Mohon tunggu...
Danthy Margareth
Danthy Margareth Mohon Tunggu... Lainnya - Biasa-Biasa Saja

Dunia dalam Tulisan

Selanjutnya

Tutup

Money Artikel Utama

Langkah Perusahaan di Era Digital dan Belajar dari Taksi Konvensional

6 September 2020   15:22 Diperbarui: 6 September 2020   17:18 1920
+
Laporkan Konten
Laporkan Akun
Kompasiana adalah platform blog. Konten ini menjadi tanggung jawab bloger dan tidak mewakili pandangan redaksi Kompas.
Lihat foto
Bagikan ide kreativitasmu dalam bentuk konten di Kompasiana | Sumber gambar: Freepik

Ketika teknologi menunjukkan kekuatannya dengan mentransformasikan peradaban manusia ke era digital dan mengubah gaya hidup manusia, di saat itu pula dunia bisnis tunggang langgang. 

Ibarat naik roller coaster, situasi dunia bisnis membuat jantung berdegup kencang karena bergerak cepat naik turun di atas rel yang bergejolak (Volatility), penuh ketidakpastian (Uncertainty), rumit (Complex), dan tidak jelas (Ambiguity). Gambaran situasi ini di dunia bisnis dikenal sebagai lingkungan VUCA.  

Bahkan ada yang mengatakan situasi sekarang sudah melebihi VUCA sejak kedatangan Covid-19 yang memporak-porandakan segala aspek kehidupan. Roda perekonomian bagaikan mati suri dan beberapa negara bahkan terjun ke jurang resesi. 

Pandemi Covid-19 juga telah menciptakan pengangguran massal. Tak heran jika ada yang menyematkan Covid-19 pada istilah VUCA menjadi VUCAC-19 atau menyebut keadaan runyam ini sebagai Beyond VUCA.

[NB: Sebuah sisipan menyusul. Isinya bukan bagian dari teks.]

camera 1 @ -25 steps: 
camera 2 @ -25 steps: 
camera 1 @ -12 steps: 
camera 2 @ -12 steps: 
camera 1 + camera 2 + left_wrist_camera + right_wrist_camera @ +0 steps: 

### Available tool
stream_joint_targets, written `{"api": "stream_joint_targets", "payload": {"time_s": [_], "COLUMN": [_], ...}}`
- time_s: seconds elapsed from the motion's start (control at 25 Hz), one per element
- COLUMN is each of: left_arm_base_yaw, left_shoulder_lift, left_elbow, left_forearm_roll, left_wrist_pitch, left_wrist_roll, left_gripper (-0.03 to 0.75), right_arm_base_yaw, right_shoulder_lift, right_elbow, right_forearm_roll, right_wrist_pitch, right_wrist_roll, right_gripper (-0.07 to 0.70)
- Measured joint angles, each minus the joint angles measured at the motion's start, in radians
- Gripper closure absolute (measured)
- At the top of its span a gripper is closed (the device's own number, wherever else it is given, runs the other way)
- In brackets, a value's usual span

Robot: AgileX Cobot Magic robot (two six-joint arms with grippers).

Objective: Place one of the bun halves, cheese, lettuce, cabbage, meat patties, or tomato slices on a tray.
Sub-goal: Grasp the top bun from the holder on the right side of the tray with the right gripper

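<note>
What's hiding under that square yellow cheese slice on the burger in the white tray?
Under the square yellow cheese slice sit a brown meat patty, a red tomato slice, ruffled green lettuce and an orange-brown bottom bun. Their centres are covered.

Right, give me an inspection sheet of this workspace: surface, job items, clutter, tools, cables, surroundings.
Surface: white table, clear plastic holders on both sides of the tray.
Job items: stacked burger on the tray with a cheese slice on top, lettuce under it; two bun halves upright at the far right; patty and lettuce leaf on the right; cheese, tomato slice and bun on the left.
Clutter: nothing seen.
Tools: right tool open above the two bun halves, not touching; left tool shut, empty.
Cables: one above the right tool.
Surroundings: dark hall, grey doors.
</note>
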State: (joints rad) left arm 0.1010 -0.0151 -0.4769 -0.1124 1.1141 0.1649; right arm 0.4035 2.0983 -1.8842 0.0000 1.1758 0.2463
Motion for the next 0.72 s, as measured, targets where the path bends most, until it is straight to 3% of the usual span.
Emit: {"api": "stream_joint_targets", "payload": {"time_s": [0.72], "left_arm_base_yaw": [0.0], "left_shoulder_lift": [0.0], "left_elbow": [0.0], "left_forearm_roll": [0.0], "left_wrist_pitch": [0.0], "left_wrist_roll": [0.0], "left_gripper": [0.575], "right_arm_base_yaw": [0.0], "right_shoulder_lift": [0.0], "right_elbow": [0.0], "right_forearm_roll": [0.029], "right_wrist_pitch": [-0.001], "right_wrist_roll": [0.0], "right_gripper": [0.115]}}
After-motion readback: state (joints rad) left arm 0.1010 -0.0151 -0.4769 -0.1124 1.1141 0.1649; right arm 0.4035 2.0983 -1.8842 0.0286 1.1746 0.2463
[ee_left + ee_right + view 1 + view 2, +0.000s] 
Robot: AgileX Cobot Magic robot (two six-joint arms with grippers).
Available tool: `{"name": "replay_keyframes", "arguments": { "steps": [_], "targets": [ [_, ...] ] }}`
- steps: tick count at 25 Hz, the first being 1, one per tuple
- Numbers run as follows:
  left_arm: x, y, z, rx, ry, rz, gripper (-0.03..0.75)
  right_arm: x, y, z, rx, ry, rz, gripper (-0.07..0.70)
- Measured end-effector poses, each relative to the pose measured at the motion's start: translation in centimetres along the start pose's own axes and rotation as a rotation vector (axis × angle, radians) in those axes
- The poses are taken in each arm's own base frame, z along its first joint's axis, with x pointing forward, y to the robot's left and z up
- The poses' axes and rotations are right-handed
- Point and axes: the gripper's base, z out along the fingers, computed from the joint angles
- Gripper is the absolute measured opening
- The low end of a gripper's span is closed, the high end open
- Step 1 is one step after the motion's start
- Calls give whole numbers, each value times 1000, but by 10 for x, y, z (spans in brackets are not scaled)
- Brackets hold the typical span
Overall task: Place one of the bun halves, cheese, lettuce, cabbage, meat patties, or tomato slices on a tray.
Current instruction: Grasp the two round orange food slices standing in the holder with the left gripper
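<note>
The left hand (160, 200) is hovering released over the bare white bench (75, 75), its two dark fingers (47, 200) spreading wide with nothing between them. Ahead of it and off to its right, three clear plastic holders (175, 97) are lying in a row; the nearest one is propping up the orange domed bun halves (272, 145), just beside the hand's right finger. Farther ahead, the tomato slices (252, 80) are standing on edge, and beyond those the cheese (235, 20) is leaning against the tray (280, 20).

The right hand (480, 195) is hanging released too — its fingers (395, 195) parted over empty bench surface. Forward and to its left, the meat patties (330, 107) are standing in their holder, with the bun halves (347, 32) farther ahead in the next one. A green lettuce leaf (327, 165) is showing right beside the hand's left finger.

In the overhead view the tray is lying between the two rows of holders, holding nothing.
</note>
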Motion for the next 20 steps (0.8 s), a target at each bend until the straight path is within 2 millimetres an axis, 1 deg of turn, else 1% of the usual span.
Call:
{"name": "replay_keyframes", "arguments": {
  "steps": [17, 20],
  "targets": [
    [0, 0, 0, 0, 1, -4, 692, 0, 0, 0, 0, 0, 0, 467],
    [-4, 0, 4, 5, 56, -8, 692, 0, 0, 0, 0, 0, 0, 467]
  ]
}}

Para pemilik usaha tentunya berlomba-lomba menyelamatkan diri dan mengambil langkah antisipatif agar bisnisnya tetap bernyawa. Berbagai strategi disusun agar matahari kembali bersinar terang di langit perusahaan yang telah memasuki senjakala. 

Tentunya inisiatif pemimpin perusahaan dalam bergerak mencari jalan keluar adalah hal yang tepat, karena berdiam diri atau mempertahankan status quo justru merupakan musuh terbesar di situasi yang serba tidak pasti. 

Namun yang menjadi pertanyaan apakah keputusan yang diambil telah tepat? Bagaimana jika justru menjadi boomerang bagi perusahaan?

Tempo hari kita dikejutkan dengan langkah dua stasiun televisi swasta, RCTI dan iNews, yang menggugat materi UU Penyiaran ke Mahkamah Konstitusi (MK). Keduanya meminta setiap siaran yang menggunakan internet harus tunduk kepada UU Penyiaran. 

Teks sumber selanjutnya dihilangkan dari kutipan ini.